Foreign publications are widely available in Morocco, but the foreign media are not immune from government repression. In January 2015, the communications ministry blocked the entry of a number of foreign publications into the country because they contained depictions of the Prophet Muhammed that had appeared in the French satirical magazine Charlie Hebdo.
Harassment of journalists including arrests, threats, and physical attacks occurred regularly throughout 2015. In January, police prevented a news crew with France 24 from filming a segment at a hotel in Rabat. Their footage was confiscated and duplicated before being returned the next day. In February, police raided the headquarters of the Moroccan Association of Human Rights and arrested two French journalists with France 3, who were filming a documentary on Morocco and the Arab Spring. Authorities confiscated their equipment and footage and the two were deported later that month. Another foreign journalist working for a Dutch newspaper was deported without explanation in November.

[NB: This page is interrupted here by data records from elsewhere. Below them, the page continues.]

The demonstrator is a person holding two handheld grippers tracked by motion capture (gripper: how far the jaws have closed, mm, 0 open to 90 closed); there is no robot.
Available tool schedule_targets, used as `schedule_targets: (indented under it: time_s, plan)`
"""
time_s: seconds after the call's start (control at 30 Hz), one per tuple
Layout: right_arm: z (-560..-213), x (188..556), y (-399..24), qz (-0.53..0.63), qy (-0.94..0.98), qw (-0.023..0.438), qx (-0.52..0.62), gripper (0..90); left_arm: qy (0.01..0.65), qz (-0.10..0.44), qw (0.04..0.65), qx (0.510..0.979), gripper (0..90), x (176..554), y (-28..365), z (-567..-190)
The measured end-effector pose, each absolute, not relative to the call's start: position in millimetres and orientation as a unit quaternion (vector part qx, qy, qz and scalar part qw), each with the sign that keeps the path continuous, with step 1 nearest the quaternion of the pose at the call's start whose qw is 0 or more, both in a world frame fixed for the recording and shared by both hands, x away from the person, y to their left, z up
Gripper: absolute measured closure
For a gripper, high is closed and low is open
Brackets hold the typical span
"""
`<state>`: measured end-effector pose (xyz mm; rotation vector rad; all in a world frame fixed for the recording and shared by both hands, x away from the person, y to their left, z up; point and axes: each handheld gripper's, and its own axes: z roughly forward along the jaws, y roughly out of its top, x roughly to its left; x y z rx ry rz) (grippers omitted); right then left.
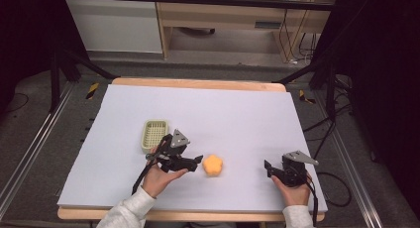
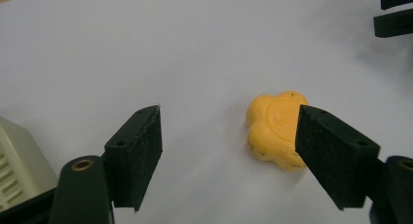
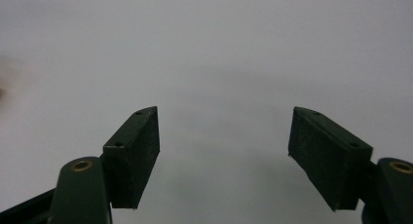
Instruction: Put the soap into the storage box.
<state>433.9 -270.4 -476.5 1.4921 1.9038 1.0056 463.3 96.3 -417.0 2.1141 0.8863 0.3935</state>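
Left gripper point(image 2: 229, 136) jaws wide apart beside a yellow flower-shaped sponge point(image 2: 275, 129), perhaps touching it, right gripper point(image 3: 224, 136) spread, holding nothing, pale basket point(image 1: 154, 135) nearby.

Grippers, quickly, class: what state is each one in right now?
Left gripper: open, holding nothing, yellow flower-shaped piece just ahead.
Right gripper: open, holding nothing.

One yellow flower-shaped sponge point(image 1: 213, 165) sits on the single white-topped table point(image 1: 237, 114), with one pale green basket point(image 1: 154, 135) at the sponge's ten o'clock. Two hand-held grippers work the surface: the left gripper point(image 1: 198, 161) at the sponge's nine o'clock, the right gripper point(image 1: 268, 167) at its three o'clock. Each shows two black jaws.
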Motion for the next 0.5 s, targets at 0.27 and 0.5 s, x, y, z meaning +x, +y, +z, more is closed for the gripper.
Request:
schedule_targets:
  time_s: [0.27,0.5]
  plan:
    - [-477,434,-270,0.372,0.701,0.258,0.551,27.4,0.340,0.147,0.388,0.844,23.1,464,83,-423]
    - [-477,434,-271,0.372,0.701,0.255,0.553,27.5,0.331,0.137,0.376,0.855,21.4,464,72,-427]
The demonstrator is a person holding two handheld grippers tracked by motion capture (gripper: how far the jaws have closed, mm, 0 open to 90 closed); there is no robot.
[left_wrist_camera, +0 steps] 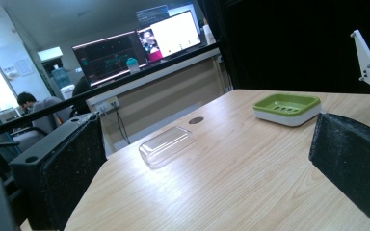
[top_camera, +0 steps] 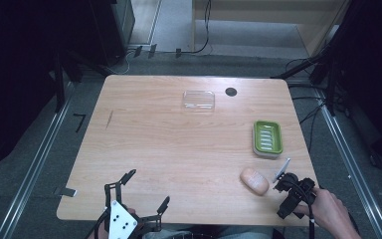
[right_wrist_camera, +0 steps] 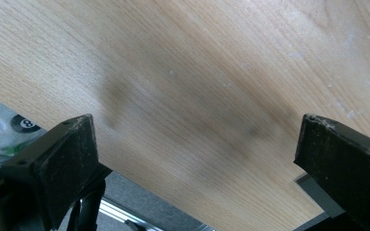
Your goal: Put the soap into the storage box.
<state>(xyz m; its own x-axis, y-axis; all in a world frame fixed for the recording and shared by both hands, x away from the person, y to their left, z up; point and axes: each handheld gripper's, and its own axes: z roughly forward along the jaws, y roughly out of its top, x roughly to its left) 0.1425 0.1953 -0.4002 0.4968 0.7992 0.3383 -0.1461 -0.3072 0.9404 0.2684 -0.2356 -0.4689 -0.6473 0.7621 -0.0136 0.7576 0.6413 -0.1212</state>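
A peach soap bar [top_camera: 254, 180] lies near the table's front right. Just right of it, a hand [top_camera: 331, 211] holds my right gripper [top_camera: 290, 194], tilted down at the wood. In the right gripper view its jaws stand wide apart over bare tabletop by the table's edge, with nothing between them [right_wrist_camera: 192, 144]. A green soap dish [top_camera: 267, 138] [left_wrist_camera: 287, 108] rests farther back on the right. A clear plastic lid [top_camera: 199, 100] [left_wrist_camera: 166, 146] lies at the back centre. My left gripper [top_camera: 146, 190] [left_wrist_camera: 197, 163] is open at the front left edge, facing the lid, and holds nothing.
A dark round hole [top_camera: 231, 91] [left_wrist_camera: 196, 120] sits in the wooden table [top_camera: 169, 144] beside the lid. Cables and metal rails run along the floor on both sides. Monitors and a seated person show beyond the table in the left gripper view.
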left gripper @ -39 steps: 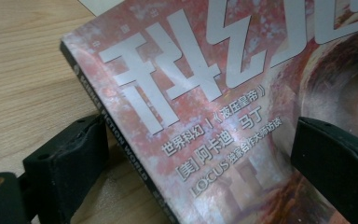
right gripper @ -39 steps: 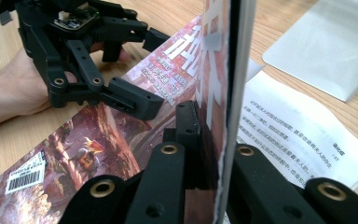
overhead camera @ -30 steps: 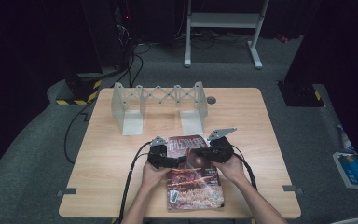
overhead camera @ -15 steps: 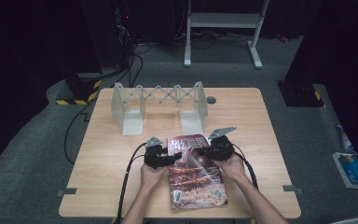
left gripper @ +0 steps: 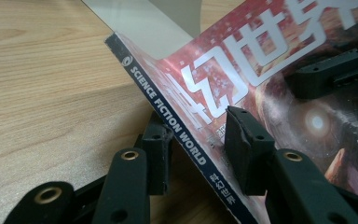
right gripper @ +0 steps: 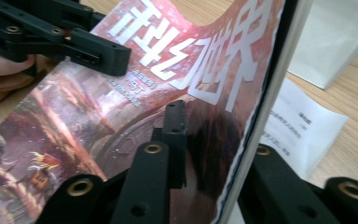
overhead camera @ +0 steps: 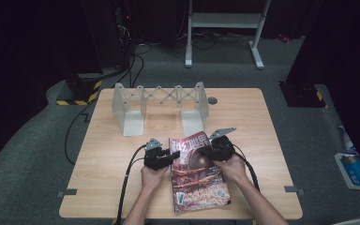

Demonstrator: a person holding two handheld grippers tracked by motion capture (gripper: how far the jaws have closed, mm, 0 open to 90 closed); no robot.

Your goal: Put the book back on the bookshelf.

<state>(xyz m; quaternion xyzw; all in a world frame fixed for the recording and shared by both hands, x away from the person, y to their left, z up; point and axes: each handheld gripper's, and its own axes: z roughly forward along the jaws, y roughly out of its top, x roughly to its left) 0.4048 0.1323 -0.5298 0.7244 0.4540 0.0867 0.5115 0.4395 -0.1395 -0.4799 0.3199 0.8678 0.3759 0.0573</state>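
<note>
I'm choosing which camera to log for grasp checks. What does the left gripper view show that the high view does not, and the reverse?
Left gripper view alone: the spine lettering SCIENCE FICTION WORLD, with the left hand-held gripper jaws straddling that spine.

High view alone: the white folding rack, both hands, the table's whole layout.

Both: the magazine, the wooden tabletop, and the right hand-held gripper on the cover's far edge.
</note>
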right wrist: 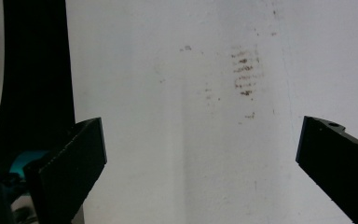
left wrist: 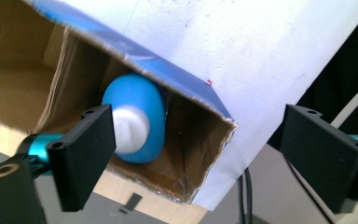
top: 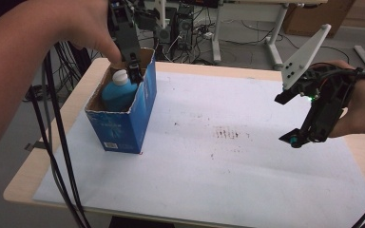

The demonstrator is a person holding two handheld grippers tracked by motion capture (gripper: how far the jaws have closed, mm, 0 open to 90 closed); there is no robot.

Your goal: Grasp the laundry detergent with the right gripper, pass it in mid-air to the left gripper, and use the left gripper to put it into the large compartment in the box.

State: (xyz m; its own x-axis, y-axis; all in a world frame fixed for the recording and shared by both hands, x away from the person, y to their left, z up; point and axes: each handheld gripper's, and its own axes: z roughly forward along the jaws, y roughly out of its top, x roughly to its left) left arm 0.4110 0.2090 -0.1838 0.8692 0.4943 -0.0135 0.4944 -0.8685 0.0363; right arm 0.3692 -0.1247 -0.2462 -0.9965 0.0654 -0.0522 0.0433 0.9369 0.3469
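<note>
Jaws of the left gripper stand wide apart above the open top of the box, with nothing pressed between them. In the left gripper view its two black pads frame the box mouth, and the blue bottle with its white cap sits below and just beyond the left pad, untouched. From the high view the bottle stands upright inside the blue box, its cap near the gripper's tips, which reach just inside the far rim. The box rests on the white sheet that covers the table, at the gripper's own side of it. Well apart, over the sheet's other side, the right gripper hangs with its jaws spread and empty above a patch of brown marks.
</note>
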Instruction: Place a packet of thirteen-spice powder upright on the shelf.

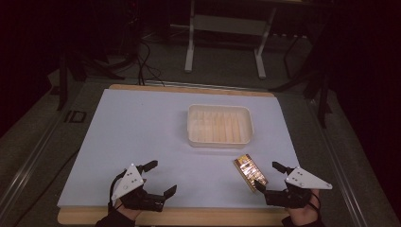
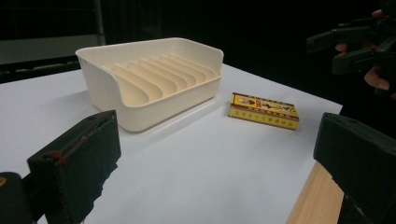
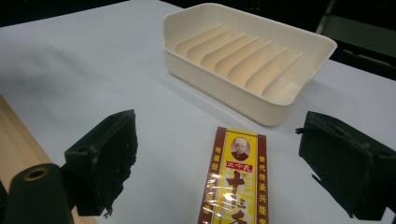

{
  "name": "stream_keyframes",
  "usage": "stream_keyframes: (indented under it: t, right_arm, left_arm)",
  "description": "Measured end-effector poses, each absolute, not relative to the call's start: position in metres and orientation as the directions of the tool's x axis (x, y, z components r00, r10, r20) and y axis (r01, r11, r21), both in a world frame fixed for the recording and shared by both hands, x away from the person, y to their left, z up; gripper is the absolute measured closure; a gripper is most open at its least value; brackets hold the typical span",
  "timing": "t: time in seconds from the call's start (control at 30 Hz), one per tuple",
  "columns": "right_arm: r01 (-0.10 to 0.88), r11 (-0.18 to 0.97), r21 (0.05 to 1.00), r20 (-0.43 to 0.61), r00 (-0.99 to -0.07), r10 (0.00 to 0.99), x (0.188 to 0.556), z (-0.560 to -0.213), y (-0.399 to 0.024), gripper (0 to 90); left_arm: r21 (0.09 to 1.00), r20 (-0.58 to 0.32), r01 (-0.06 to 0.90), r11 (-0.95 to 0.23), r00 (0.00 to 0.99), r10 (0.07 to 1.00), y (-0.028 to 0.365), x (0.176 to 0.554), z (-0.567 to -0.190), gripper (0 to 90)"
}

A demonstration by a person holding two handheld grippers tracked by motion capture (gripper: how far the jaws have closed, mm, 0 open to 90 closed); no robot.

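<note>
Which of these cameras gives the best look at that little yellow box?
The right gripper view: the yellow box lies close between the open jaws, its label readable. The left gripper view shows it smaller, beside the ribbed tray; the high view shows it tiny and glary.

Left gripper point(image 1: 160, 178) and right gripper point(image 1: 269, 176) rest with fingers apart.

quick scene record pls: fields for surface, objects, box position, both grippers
surface: white sheet on a wooden table
tray: cream ribbed plastic tray, empty, upright, toward the far side of the sheet
box: yellow and red packet box, lying flat, apart from the tray, on its near side
left gripper: jaws open, nothing between them, near front left edge
right gripper: jaws open, either side of the box's near end, pads not pressing
</note>
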State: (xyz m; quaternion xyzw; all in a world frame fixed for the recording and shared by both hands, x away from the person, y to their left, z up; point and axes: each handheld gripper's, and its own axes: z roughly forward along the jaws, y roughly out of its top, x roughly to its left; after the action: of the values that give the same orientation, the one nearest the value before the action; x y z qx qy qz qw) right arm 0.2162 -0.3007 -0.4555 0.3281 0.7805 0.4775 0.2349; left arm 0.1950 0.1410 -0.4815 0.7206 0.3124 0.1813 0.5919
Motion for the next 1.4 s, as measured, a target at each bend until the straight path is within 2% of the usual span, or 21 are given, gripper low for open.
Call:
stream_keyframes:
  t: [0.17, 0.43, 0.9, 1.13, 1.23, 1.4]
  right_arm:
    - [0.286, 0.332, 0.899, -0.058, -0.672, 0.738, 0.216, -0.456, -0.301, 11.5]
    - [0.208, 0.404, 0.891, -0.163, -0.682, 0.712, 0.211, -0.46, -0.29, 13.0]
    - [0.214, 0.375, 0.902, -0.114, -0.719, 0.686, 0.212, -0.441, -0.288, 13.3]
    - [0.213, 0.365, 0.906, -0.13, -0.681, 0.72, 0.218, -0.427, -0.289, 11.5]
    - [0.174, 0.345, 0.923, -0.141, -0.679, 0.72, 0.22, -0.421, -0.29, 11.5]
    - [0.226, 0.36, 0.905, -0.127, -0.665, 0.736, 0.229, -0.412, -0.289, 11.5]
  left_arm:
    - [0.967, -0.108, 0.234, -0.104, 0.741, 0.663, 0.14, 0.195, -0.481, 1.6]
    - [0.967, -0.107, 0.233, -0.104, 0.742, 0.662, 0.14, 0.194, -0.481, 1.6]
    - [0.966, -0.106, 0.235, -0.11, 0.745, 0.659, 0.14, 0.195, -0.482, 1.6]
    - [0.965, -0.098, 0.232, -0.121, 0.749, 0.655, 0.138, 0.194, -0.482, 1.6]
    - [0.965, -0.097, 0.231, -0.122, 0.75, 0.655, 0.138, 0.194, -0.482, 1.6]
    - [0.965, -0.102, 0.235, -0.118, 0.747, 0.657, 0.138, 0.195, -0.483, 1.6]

Other journalists have been subject to restrictions on their movement. In August, a reporter and member of the Moroccan Association for Investigative Journalism was detained and informally accused of a variety of offenses before being placed under a travel ban.
Independent media are scarce in the disputed territory of the Western Sahara. Media operated by supporters of the rebel Polisario Front are accessible through the internet. Moroccan authorities have in the past barred foreign journalists from entering the disputed territory or expelled those who entered without official authorization. In August 2015, authorities deported an Italian student journalist who has been investigating migration patterns in the town of Laayoun.
Economic Environment: 18 / 30
There are nearly 20 daily and more than 80 weekly publications in circulation in Morocco, and it is estimated that more than 70 percent of these are privately owned. The high rate of illiteracy in parts of the country limits the reach of the press as a news source. There are more than a dozen private radio stations and hundreds of websites as well as satellite stations that offer alternative and independent viewpoints on political issues. Community radio stations are not recognized by the broadcasting law, but many broadcast online and civil society groups have launched a campaign for their legal recognition by the government. However, broadcast media are dominated by the state. According to the High Authority for Audiovisual Communication (HACA), in 2015 the government and its allied political parties were given more than double and sometimes triple the airtime on public television and radio broadcasts than was granted to opposition parties. Internet use, particularly on social media, continues to grow at a fast rate. Approximately 57 percent of the population regularly accessed the internet in 2015.
The regime uses advertising and subsidies, as well as aggressive financial harassment, to repress critical media coverage and intimidate the independent press. In October 2015, Aziz Akhanouch, the agriculture minister, canceled his ministry’s advertising contact with the newspaper Akhbar Al-Yaoum after it revealed that he allegedly exercised undue control over state funds intended for rural development. General subsidy allocation is controlled by the Information Ministry and has been criticized as nontransparent and discriminatory against smaller publications. In 2015, the dispersal process was reformed, and publications can now receive upwards of two million dirhams in subsidies annually.
Despite heavy reliance on state advertising subsidies, the market for printing and distribution of newspapers is largely free and features a number of private, competitive companies. However, many newspapers are heavily indebted to these companies. Corruption among journalists is endemic.